### ACTION ITEM
What you output should match the data below exactly.

### COLLECTED DATA
######

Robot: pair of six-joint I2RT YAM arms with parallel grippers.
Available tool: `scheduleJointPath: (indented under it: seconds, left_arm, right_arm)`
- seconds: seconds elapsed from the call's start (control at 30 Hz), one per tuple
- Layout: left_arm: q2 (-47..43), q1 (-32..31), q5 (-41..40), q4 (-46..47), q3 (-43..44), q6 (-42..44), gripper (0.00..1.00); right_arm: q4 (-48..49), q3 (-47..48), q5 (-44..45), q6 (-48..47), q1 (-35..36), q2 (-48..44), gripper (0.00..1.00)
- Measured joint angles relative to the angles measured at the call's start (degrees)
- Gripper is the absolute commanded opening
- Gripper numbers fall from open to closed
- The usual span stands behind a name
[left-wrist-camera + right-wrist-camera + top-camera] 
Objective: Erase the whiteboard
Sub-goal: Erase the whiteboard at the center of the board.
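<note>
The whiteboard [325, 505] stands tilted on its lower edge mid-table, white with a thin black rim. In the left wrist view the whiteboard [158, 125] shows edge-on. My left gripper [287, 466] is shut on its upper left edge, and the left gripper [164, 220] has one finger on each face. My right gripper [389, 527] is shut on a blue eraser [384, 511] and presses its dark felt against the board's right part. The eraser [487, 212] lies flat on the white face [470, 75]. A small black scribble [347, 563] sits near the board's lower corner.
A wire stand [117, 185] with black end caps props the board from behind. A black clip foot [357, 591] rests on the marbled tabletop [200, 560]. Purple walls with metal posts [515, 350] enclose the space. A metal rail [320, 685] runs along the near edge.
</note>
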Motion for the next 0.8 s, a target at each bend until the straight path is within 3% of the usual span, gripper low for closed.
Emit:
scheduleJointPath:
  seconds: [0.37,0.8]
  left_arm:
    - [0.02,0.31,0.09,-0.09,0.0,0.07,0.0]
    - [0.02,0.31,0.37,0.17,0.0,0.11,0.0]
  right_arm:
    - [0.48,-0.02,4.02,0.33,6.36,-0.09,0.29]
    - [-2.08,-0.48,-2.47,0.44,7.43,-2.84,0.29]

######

### TASK ANSWER
Robot: pair of six-joint I2RT YAM arms with parallel grippers.
Available tool: `scheduleJointPath: (indented under it: seconds, left_arm, right_arm)`
- seconds: seconds elapsed from the call's start (control at 30 Hz), one per tuple
- Layout: left_arm: q2 (-47..43), q1 (-32..31), q5 (-41..40), q4 (-46..47), q3 (-43..44), q6 (-42..44), gripper (0.00..1.00); right_arm: q4 (-48..49), q3 (-47..48), q5 (-44..45), q6 (-48..47), q1 (-35..36), q2 (-48..44), gripper (0.00..1.00)
- Measured joint angles relative to the angles measured at the call's start (degrees)
- Gripper is the absolute commanded opening
- Gripper numbers fall from open to closed
- The usual span stands behind a name
[left-wrist-camera + right-wrist-camera + top-camera] 
Objective: Erase the whiteboard
Sub-goal: Erase the whiteboard at the center of the board.
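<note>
The whiteboard [325, 505] stands tilted on its lower edge mid-table, white with a thin black rim. In the left wrist view the whiteboard [158, 125] shows edge-on. My left gripper [287, 466] is shut on its upper left edge, and the left gripper [164, 220] has one finger on each face. My right gripper [389, 527] is shut on a blue eraser [384, 511] and presses its dark felt against the board's right part. The eraser [487, 212] lies flat on the white face [470, 75]. A small black scribble [347, 563] sits near the board's lower corner.
A wire stand [117, 185] with black end caps props the board from behind. A black clip foot [357, 591] rests on the marbled tabletop [200, 560]. Purple walls with metal posts [515, 350] enclose the space. A metal rail [320, 685] runs along the near edge.
</note>
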Motion for the next 0.8 s, a target at each bend until the straight path is within 3% of the usual span, gripper low for closed.
Emit:
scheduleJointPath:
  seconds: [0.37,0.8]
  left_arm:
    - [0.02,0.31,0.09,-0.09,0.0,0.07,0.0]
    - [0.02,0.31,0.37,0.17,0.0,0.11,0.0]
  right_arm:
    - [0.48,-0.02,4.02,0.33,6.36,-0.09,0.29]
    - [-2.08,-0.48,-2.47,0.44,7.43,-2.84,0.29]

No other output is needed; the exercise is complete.